Finance officials with the Orange County Treasurer's office said its SIV debt continues to meet obligations. The securities have top credit ratings and limited exposure to risky mortgages.

``We don't have the same kind of debt that Florida has,'' said Paul Cocking, the chief portfolio manager for the county. ``They're all highly rated assets.''

SIVs are typically offshore companies created by banks and other firms to sell low-yielding short-term debt, using the proceeds to buy higher-yielding securities, backed by subprime mortgages, credit card receivables and finance company bonds and other assets.

Whistlejacket, Tango

Orange County's money is invested in commercial paper under review by Moody's that was issued by Centauri Corp.'s CC USA Inc., Citigroup Inc.'s Five Finance Inc., Standard Chartered Plc.'s Whistlejacket Capital Ltd. and Tango Finance Corp., according to Rodenhuis.

Whistlejacket sold assets, reducing the fund by 40 percent to $10.8 billion since August, London-based Standard Chartered said in a statement today. Moody's is evaluating $105 billion of SIV debt as the declining value of their investments impairs their ability to pay obligations.

Whistlejacket's net asset value, the amount that would be left after selling assets and repaying senior creditors, fell to 69 percent from 80 percent in the past three months, Moody's said last week.

Orange County, home of the Disneyland resort, became the biggest municipal bankruptcy in 1994 after then-Treasurer Robert Citron made a wrong-way bet on interest rates.
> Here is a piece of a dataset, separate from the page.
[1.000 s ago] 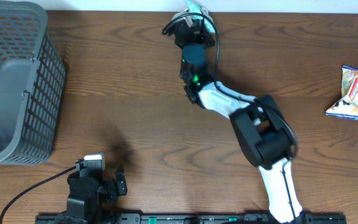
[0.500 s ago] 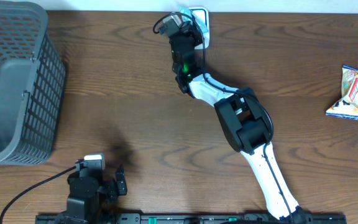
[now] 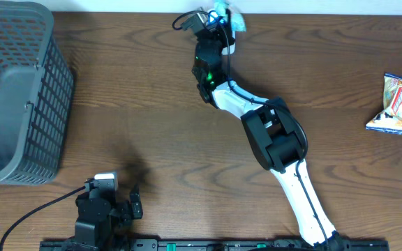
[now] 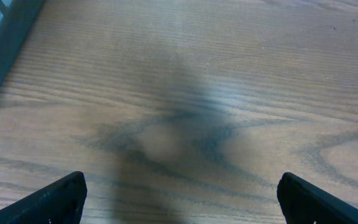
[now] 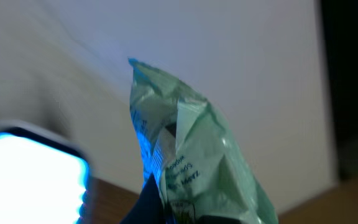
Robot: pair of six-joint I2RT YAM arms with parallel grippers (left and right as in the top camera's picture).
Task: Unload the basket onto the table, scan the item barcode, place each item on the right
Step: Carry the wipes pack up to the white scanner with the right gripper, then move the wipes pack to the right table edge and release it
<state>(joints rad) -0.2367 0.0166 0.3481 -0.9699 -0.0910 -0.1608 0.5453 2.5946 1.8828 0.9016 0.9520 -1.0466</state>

Moorlach, who warned about Citron's gamble before the bankruptcy, replaced him in 1995 and held the job until he was elected to the county's board of supervisors last year.

Citron's Gamble

Citron used money in the county's investment pool to bet on the direction of interest rates by purchasing longer-maturity derivative securities. The strategy, which generated high returns initially, backfired as rates rose in 1994, resulting in losses of $1.6 billion. A derivative is a financial contract whose value is derived from stocks, bonds, currencies or commodities, or linked to events such as changes in interest rates or the weather.

``It's nothing like what happened in 1994,'' Rodenhuis said, about the county's SIV debt holdings.

Rodenhuis said the county was told by Moody's on Nov. 30 that the securities were placed on credit watch. The information was disclosed by Street at a board meeting yesterday.

Moorlach, Street

Moorlach sought to have Street stripped of his authority to manage the county's $6 billion of investments in September amid federal and local corruption probes. He said Street was too distracted by the probes to manage the county's money.

The U.S. Justice Department is investigating Street's spending from a bankrupt trucking company, allegedly for his personal use. He was its court-appointed trustee before taking office. He also faces civil lawsuits associated with his management of the operation. The county district attorney also is looking into whether Street improperly awarded a government contract while treasurer.

The board rejected Moorlach's proposal, instead deciding to consider the issue during the annual review of the treasurer's powers. They will consider changes Dec. 11.